Он на стрелке Васильевского, обращенными к небу руками
оставляет Ростральных колонн световые следы.
Здесь кривая подковы, спасающей воду от суши
спит и видит во сне наводнений подводную суть.
Два гранитных мяча, сохранив обреченные души,
покорили Неву, чтобы вдруг на волне не уснуть.
Поэтический сон, пробежав полукругом газона,
словно хрупкая девушка утром в спортивном трико,
подвязал на трезубец Нептуна, у Биржи фронтона
ожидания вечной любви, унесенные сном далеко.
V
Он пришел проводить угловатые льдины в века,
ледоход на Неве – календарного пика примета.
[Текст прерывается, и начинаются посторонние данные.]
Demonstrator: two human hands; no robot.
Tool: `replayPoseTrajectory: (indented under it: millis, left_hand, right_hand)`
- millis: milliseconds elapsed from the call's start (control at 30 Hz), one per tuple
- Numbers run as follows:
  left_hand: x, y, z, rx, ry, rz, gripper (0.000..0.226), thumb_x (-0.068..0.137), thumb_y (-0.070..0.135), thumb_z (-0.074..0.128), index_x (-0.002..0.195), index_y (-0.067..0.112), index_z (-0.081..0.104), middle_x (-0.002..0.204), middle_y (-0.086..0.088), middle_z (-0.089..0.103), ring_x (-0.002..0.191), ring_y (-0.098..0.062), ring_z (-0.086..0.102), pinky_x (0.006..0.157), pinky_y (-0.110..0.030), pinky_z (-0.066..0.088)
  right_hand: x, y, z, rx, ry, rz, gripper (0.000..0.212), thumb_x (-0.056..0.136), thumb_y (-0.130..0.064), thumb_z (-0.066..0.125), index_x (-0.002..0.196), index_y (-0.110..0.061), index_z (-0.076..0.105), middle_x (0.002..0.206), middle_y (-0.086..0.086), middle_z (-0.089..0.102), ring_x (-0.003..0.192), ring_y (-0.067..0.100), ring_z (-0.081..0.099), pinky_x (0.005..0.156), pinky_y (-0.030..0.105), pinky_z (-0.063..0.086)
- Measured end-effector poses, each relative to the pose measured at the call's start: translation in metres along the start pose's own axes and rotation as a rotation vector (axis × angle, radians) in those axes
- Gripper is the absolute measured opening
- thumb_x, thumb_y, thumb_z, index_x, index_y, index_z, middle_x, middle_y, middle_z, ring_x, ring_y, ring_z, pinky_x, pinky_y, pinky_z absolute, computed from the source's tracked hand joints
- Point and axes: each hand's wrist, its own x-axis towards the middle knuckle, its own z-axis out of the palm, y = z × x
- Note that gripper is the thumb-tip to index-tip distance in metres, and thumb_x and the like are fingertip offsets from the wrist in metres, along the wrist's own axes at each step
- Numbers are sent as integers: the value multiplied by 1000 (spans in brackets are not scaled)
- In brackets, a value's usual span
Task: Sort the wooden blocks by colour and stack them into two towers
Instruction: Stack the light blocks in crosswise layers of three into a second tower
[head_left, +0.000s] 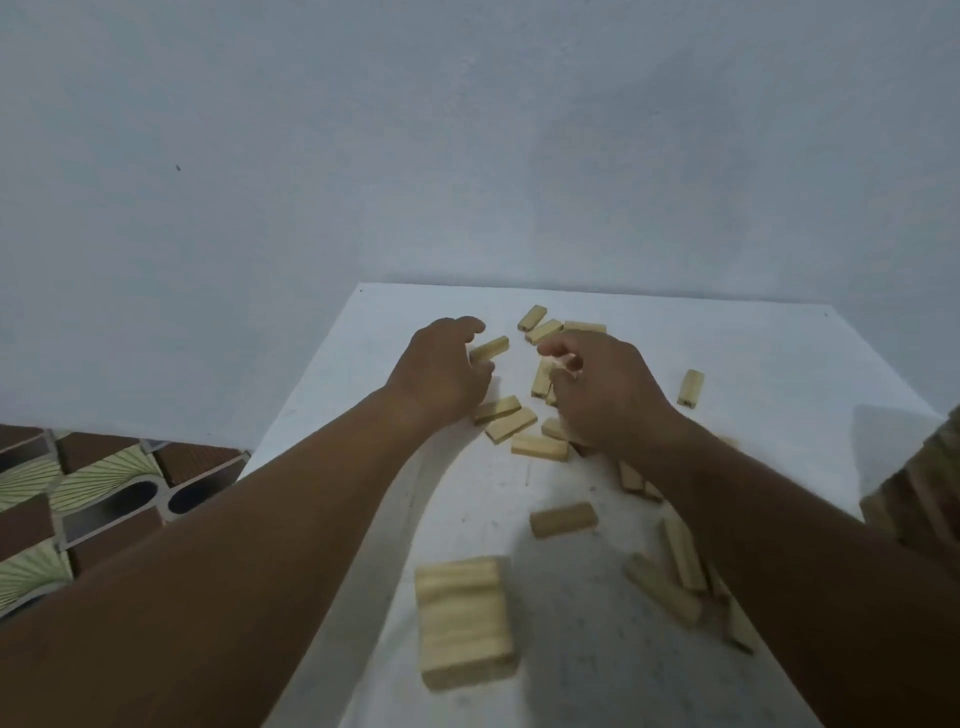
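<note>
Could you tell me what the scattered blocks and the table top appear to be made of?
The blocks look like pale, unpainted wood: yellowish tan with faint grain lines, clearest on the small stack near the camera. The table top is white, smooth and matte, with grey scuffs; probably laminate or painted board, though the picture cannot settle which.

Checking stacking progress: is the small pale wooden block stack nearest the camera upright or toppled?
Upright. The pale wooden block stack stands on the white table, layers squarely stacked, while loose blocks lie scattered around it.
</note>
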Motion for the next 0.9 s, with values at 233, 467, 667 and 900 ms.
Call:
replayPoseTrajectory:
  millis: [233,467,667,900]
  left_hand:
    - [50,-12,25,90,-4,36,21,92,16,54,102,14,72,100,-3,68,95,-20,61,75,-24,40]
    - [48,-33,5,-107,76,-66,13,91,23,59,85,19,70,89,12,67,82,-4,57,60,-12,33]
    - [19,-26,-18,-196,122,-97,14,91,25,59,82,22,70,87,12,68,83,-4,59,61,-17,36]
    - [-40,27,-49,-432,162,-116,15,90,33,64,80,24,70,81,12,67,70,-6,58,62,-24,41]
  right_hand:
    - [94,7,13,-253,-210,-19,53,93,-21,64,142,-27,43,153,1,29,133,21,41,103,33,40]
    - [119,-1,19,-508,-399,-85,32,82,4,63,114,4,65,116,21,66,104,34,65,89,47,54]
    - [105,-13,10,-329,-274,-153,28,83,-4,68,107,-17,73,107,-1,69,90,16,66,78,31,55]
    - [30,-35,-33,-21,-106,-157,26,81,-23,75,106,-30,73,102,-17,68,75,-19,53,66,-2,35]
Под мостом исчезали прохладного дня облака,
Петербург открывался и ждал не прохладного лета.
Стометровый собор, опрокинутый вниз головой
под фасады Английской, смущенные дерзостью века,
заглянул… покачал на волне золотою главой
и уснул среди дня, позабыв про дела человека.
Проносились машины, художества силясь разъять,
под Минервой на куполе грелась в искусстве весна.
Бородатый художник с этюдником хост разлучать
передумал внезапно… когда появилась Она.
VI
Что птицы пьют зимой, когда вода замёрзла?
Об этом думал мокрый Он, под зонт, не прячась от воды.
Над городом весна с утра туч недра черные развёрзла
и поливала, не скупясь, проспекты, площади, сады.
Лес ионических колонн в продольных, мелких каннелюрах
под музыку небесных струй играл в линейный водопад.
Кутузов и Барклай-де-Толли, навек застывшие в скульптурах,
отечество уберегли… не ради славы и наград.
Собор Казанский обхватил раскрытой в небо колоннадой
огромную пространства часть, в слезах заснувшую вчера.
Дом Зингера с большим орлом, с прозрачной башнею-громадой
был озабочен лишь одним – продажей книжного добра.
Он под дождем хотел найти знакомый образ… На канале,
заглядывал в метро, в такси, в дом Зингера с угла зашел.
Хотел Её увидеть вновь – на улице, в торговом зале…
Ходил-бродил, искал-грустил… Надеялся… Но не нашел.
VII
БКЗ, упразднив разнесли, как недавно «Россию» в Москве,
город ждал перемен, возрождения Греческой церкви.
Он по Лиговке медленно шел, предаваясь любовной тоске,
фонари у вокзала на Знаменской медленно меркли.
Ленинградский в Москве и Московский вокзал – близнецы по отцу,
между – кроме железной дороги – секретная связь.
Не вождя – оказалось – Петра бюст Московскому больше к лицу…
Гомонили таксисты, приезжих везти торопясь.